By FRANK STRICKER
In July, the official Bureau of Labor Statistics unemployment rate fell to 3.5%. It has not been that low since the first months of 2020 before the pandemic began. But unemployment rates were still quite high for African Americans (6%), teens (11.5%), and especially for black teens (20.3%).
1. Why Aren’t Even More People Working?
Including hidden unemployment, the National Jobs for all Network found that real unemployment was 9.1%. (See the accompanying chart.) Even in this booming labor market, there are still part-timers who cannot find full-time work and a lot of other job-wanters who are not actively searching because they are not confident of finding a decent job, or they cannot make child-care arrangements, or they still fear COVID infections at work. More broadly, it is a fact that for many decades American job quality, in terms of pay, benefits, worker participation, and leave and child-care policies, has been lousy. The pandemic, federal policies, the Great Resignation, and unionization drives have not yet changed underlying structures very much.
But there are still a lot of job openings. For months employers have reported a large number of job vacancies, and they did so again in June. The number has fallen, but not much. Total job openings reported by employers were 10.7 million. That’s very high. In fact, pandemic levels of vacancies are unprecedented in the twenty-two-year history of the statistic.

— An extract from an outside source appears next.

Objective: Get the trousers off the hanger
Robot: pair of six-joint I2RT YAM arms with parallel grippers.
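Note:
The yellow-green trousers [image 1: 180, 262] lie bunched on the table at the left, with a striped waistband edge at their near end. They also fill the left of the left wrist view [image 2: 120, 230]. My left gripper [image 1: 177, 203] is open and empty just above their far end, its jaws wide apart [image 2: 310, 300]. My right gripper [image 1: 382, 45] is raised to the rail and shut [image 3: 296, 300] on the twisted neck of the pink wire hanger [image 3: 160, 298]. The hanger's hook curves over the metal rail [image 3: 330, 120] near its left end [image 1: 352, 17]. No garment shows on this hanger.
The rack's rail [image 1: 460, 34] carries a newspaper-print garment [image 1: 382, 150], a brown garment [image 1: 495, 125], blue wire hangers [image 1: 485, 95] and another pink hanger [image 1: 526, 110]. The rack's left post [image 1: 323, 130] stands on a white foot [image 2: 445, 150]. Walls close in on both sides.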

Current vacancy numbers could include a lot of catch-up from so-called labor shortages. And employers may be listing more openings than they really need, driven by past difficulties in getting workers. If employers come to feel that there will be a significant recession with reduced business activity, they will cut the number of job offerings. It will be interesting to see if there is evidence of this in the next job vacancy report on August 30.
2. Real Wages Lag
For two years, employers have been eager to hire. So, money wages (what’s on your paycheck) have been rising. But most workers cannot keep up with inflation. For rank-and-file workers, hourly, after-inflation pay was 3.1% less in June of this year than a year ago. Consumer prices last month were up 9% for the year. Workers aren’t getting rich off inflation.
3. Are We in a Recession?
We won’t know for awhile. The total output of the U.S. economy fell a bit in the last two quarters, but such a decline is not the official definition of a recession. A private firm, The National Bureau of Economic Research, weighs a bunch of factors, and it takes time for them to make a decision. But it will be hard for any agency or politician to assert that we have been in a recession when we have had solid increases in job totals this year. In July, 528,000 non-farm jobs were added. Since December of 2021, we added 3.3 million non-farm jobs. That’s no recession.

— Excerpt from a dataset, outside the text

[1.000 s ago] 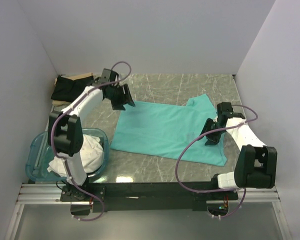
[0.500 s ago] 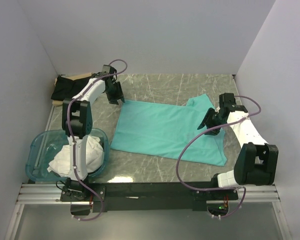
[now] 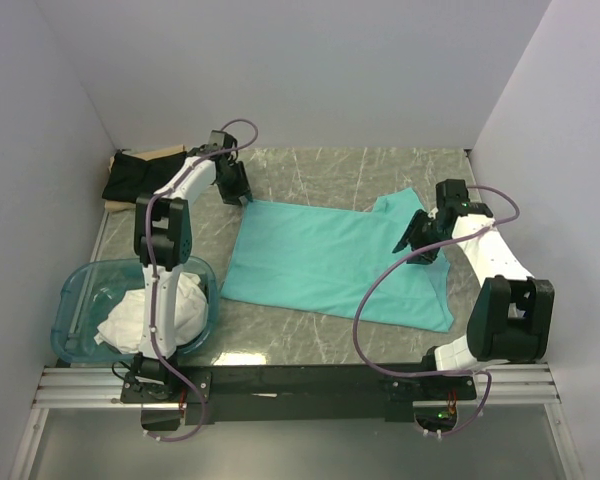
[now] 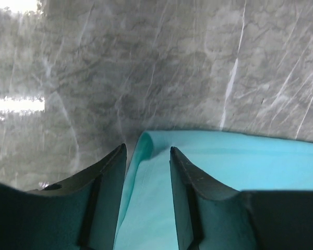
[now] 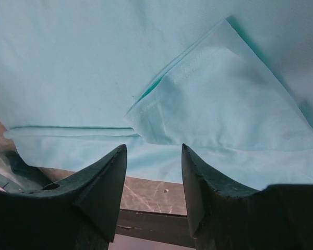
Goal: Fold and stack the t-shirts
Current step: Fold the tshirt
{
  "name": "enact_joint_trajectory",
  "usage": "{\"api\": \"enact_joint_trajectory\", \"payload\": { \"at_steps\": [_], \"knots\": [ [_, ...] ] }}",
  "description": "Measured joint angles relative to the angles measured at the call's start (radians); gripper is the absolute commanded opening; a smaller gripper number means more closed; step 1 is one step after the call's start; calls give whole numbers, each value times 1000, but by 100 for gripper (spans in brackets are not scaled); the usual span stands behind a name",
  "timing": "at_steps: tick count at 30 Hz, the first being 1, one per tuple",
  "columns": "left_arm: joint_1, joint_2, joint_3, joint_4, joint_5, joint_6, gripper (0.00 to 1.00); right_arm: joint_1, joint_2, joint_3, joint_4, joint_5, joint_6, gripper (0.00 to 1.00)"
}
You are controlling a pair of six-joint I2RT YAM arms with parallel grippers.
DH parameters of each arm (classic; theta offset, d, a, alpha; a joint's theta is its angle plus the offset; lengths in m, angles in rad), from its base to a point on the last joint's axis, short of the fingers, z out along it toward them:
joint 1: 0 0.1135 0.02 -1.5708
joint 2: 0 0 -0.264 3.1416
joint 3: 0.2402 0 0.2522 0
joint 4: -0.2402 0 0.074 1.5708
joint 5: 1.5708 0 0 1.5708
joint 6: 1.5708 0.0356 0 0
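A mint-teal t-shirt lies spread flat on the marble table. My left gripper is down at its far left corner. In the left wrist view the jaws of the left gripper stand apart, with the curled cloth corner between them, not pinched. My right gripper hovers open over the shirt's right side. In the right wrist view the right gripper points at a folded-over sleeve. A black t-shirt lies at the far left. White t-shirts sit bunched in the tub.
The translucent blue tub stands at the near left beside the left arm's base. A tan cardboard sheet lies under the black shirt in the far left corner. White walls close in the table on three sides. Purple cables loop off both arms.
My left gripper dropped onto the teal shirt's far left corner and its jaws narrowed. My right gripper moved a little farther from its base, toward the sleeve.
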Motion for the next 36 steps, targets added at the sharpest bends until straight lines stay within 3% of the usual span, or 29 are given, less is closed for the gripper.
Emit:
{"api": "enact_joint_trajectory", "payload": {
  "at_steps": [3, 14, 24, 29, 36],
  "knots": [
    [0, 26, 23, 7, 5, -2, 44, 6, 1, 0, -1, 0, 3, 53],
    [0, 40, 47, 30, 39, -8, 26, 17, 29, 31, -10, 6, 3, 53],
    [0, 58, 47, 30, 74, -9, 1, 18, 203, 254, 5, 108, -7, 53],
    [0, 58, 29, 42, 103, -22, 0, 18, 300, 375, 66, 204, -5, 53],
    [2, 52, 3, 73, 133, -32, 0, 18, 393, 423, 226, 331, -9, 53]
  ]
}}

But some experts and Federal Reserve policy makers don’t want more jobs. They want fewer. They want more people desperate for jobs and willing to work for less than they expect to be paid now. If the Fed succeeds, we will get a real recession.
4. Could Government Authorities Cut Inflation Rates without Sending the Economy into Some Kind of Recession?
There are ways, but most economists don’t seem to be interested in discussing such alternatives. I am not an economist, but I have been an historian of the economy. I was dismayed to find that over many decades, the experts expended little energy to find softer ways than higher unemployment to tame inflation. Today, many economists–including the informative liberal Paul Krugman–are happy that the Federal Reserve is jacking up interest rates to raise unemployment, scare workers, and cut wage increases.
Better methods would include some of the things that the Biden Administration is doing. Government fixes (releasing oil from the nation’s emergency reserve), along with general economic forces, have begun to bring gas prices down. Price controls in selected areas of the economy could help. Just-passed legislation giving Medicare more power to bargain over drug prices will eventually help.
5. Goodbye to the Great Resignation
Higher unemployment–the goal of current monetary policy–will weaken the bargaining leverage that many workers gained during the pandemic. That is the point of Fed policy. Control inflation with pressure on wages, not on prices.
As we move through the next few months, there will be less evidence of the Great Resignation. Fewer workers will stay on the sidelines waiting for better offers. Fewer will be able to quit their jobs with confidence that they can find something else pretty easily. And the best chance for real wage gains since the late 1990s may evaporate before inflation, which is eating away at rising wages, is brought under control. And if policy aims first to cut wage increases, why expect something better?
Frank Stricker is on the Board and Executive Committee of the National Jobs for All Network and is a member of Democratic Socialists of America (DSA). He taught history and labor studies for many years at California State University, Dominguez Hills. His book, American Unemployment: Past, Present, and Future (2020), shows that excessive unemployment, not full employment, has been the rule for much of the last century and a half.